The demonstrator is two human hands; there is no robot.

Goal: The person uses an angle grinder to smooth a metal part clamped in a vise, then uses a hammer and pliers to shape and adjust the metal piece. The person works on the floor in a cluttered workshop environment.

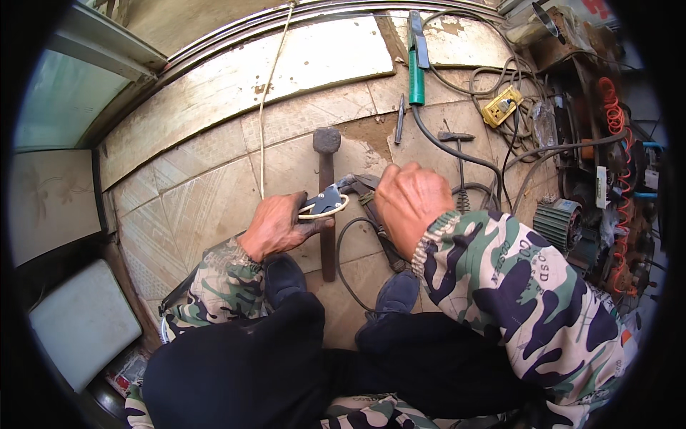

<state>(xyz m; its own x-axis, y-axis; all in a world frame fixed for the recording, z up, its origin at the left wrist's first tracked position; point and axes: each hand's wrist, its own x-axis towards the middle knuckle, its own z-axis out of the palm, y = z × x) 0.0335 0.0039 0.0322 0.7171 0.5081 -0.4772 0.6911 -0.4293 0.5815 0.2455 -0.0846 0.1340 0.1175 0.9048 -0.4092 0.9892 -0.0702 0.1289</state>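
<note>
My left hand (279, 225) is closed around a small dark metal plate with bolts (326, 201), held above the floor. A thin pale cord (332, 213) loops around the plate's lower edge. My right hand (413, 204) is curled, back up, at what looks like a pair of pliers (363, 184); their jaws meet the plate's right end. My palm hides most of the tool's handles. Beneath both hands a heavy hammer (326, 141) lies on the tiles, its head pointing away from me and its shaft running between my shoes.
A green-handled welding electrode holder (416, 79) lies ahead with its cable. Nearby are a chipping hammer (457, 136), a dark rod (399, 118) and a yellow socket box (501, 107) among tangled cables. An electric motor (557, 222) and red coiled hose (613, 107) stand right; a white-topped stool (86, 325) stands left.
</note>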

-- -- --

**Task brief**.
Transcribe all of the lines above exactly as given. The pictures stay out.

**Answer space**.
The demonstrator is two human hands; there is no robot.

Goal: The person uses an angle grinder to smooth a metal part clamped in a vise, then uses a hammer and pliers to shape and adjust the metal piece. The person works on the floor in a cluttered workshop environment.


<state>(xyz m; its own x-axis, y-axis; all in a world frame fixed for the recording, z up, its origin at the left wrist's first tracked position; point and axes: each hand's wrist, its own x-axis towards the middle knuckle, its own z-axis out of the palm, y = z × x) 0.0335 0.0039 0.0322 0.7171 0.5081 -0.4772 0.6911 -0.4293 0.5815 0.2455 -0.0846 0.1340 0.1175 0.9048 -0.4092 0.9892 -0.0702 0.1289</state>
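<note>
My left hand (279, 225) is closed around a small dark metal plate with bolts (326, 201), held above the floor. A thin pale cord (332, 213) loops around the plate's lower edge. My right hand (413, 204) is curled, back up, at what looks like a pair of pliers (363, 184); their jaws meet the plate's right end. My palm hides most of the tool's handles. Beneath both hands a heavy hammer (326, 141) lies on the tiles, its head pointing away from me and its shaft running between my shoes.
A green-handled welding electrode holder (416, 79) lies ahead with its cable. Nearby are a chipping hammer (457, 136), a dark rod (399, 118) and a yellow socket box (501, 107) among tangled cables. An electric motor (557, 222) and red coiled hose (613, 107) stand right; a white-topped stool (86, 325) stands left.
</note>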

Nothing else is required for this exercise.